As you can see from that birth scene, the twin influences of Dante and Raimi are all over this thing. A little of Dante’s madcap silliness and pacing here, a dollop of Raimi’s camerawork and structure there. But the screenplay feels like a direct descendant of latter-day Waters, as it flits from text-message jokes to vagina puns to a climax that finds Haley saving the day by electrocuting Skylar right in his erect penis, after the alien has possessed him and is trying to kill Sara (no loyalty to mom among these aliens, that’s for sure). Watch this brief struggle and see if it doesn’t feel like a paradigmatic blend of Raimi and Waters, ending with, well, a blender.

But even the little moments are set in a cartoonish reality in which believability is sacrificed on the altar of comedy any time there’s a chance for even a little joke. When Sara arrives at school the day after having sex with Skylar, she gets morning sickness and mood swings, leading to initial panic she could be pregnant. The home pregnancy test is supposed to be a blank circle if you’re not pregnant, and a smiley face if you are. Since Sara is pregnant with an ancient alien spawn that gestates in only 24 hours and births a day after that, the movie figures you’d rather a sight gag than any coherent earth logic, so here’s what shows up on the pregnancy test:

The absurdist universe in which the film takes place is maybe best exemplified at the moment right before that climactic fight at the back-to-school party thrown by Sara’s awful new bestie, Kiana. (Who didn’t love back-to-school parties in high school? Did they exist? Were you invited? Let me know, some of us were a little busy listening to Sonic Youth and wondering why nobody understood how deep we were.) Sara and Haley bust in the front door, loaded down with alien-fighting gear and ready to rumble, and they’re greeted with an inexplicable needle-scratch-on-the-record moment. Was the cable connecting the MacBook to the speakers tied to the front-door handle with a string? Was every person at the party tied to the door as well? It’s really the only way to explain this without throwing up your hands, taking an especially large hit from your water bong, and shrugging, “Whatever, it’s a comedy.”

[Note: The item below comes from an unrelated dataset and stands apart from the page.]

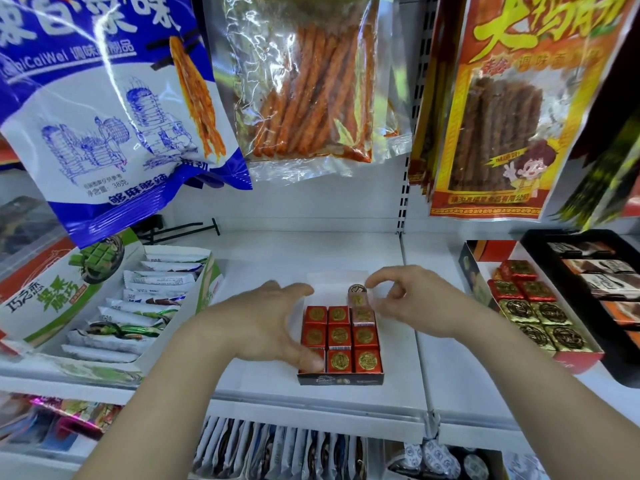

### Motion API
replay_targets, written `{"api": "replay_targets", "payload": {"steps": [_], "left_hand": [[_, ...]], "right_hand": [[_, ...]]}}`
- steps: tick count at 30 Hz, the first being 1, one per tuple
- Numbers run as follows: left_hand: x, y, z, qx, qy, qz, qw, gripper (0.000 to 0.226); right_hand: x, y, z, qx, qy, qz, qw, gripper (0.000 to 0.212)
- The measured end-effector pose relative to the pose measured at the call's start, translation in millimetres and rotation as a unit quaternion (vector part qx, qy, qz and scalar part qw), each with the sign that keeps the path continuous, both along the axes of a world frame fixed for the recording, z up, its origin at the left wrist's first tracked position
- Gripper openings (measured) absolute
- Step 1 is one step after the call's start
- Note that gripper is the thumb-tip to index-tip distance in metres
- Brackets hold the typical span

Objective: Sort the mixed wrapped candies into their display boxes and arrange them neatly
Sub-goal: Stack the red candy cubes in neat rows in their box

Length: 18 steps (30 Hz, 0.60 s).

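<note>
Small dark cardboard display box (341,379) sat mid-shelf, filled with red-and-gold foil-wrapped square candies (339,336). Left hand (266,327) lay spread against its left side, gripping nothing. Right hand (412,301) pinched the raised back-right candy (358,299).

Two hands (263,327), three hanging snack bags (114,109), four display boxes (341,378).

candies (340,336): glossy red/gold foil | display box (341,379): matt dark cardboard | shelf (450,358): smooth white, painted-metal look | hanging snack bags (304,81): shiny clear plastic, crinkled | green box (52,299): glossy printed card
</note>
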<state>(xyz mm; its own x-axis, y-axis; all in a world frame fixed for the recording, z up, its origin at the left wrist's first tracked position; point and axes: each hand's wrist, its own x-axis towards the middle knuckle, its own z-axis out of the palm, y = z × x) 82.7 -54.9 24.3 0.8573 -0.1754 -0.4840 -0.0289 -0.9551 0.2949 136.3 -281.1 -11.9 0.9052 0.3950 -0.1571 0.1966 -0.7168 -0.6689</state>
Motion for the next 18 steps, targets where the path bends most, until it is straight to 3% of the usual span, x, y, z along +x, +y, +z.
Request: {"api": "replay_targets", "payload": {"steps": [5,11,18], "left_hand": [[-8.5,-9.5,-13.2,-0.009,0.048,-0.019,0.999,0.134],[-5.5,-17.1,-25.7,0.002,-0.012,-0.025,1.0,0.116],[-1.3,-18.8,-31.1,0.007,-0.03,-0.033,0.999,0.105]], "right_hand": [[-12.3,7.0,-2.5,-0.004,0.014,0.035,0.999,0.032],[-18.0,12.2,0.9,-0.013,-0.043,0.025,0.999,0.019],[-11.6,6.1,-2.1,0.017,0.022,0.033,0.999,0.019]]}}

Likelihood it will rise from obscurity: While Snatchers is an above-average entry in the horror-comedy realm, it’s not good enough to enter any sort of canon of proudly retro campy-splatter flicks. From the overly lit staging to the blunt-force editing and broad humor, it’s a bit too sophomoric to rise above its place. Still a place it does have, and that place is “playing at 2 a.m. when you’re deciding if it’s worth it to DoorDash a frozen pizza and a bag of Tostitos.”

Damnable commentary track or special feature? Both! The trio of guys who wrote, directed, and produced this thing are longtime sketch comedy compatriots, a fact that makes itself painfully clear when the commentary track begins playing and they find it the height of hilarity to do bad impressions of every single crew and cast member who worked on the film. You know, inside jokes! Those are hilarious to everyone, right? There’s a behind-the-scenes feature that offers the usual grab-bag assemblage of talking heads and snippets from production, mostly to showcase the stunt and effects people, which honestly is at it should be.

However, there is also a “Snatchers blooper reel.” What is this blooper reel composed of? Oh, mostly people goofing around, making silly faces, that sort of thing. One thing there is not? Actual bloopers. This is a trend I find infuriating, one that which makers of blooper reels NEED TO LEARN. Messing up a take with something unexpected or funny is a blooper. Making wacky faces to camera in-between takes is NOT A BLOOPER. Dammit, people. I will die on this hill.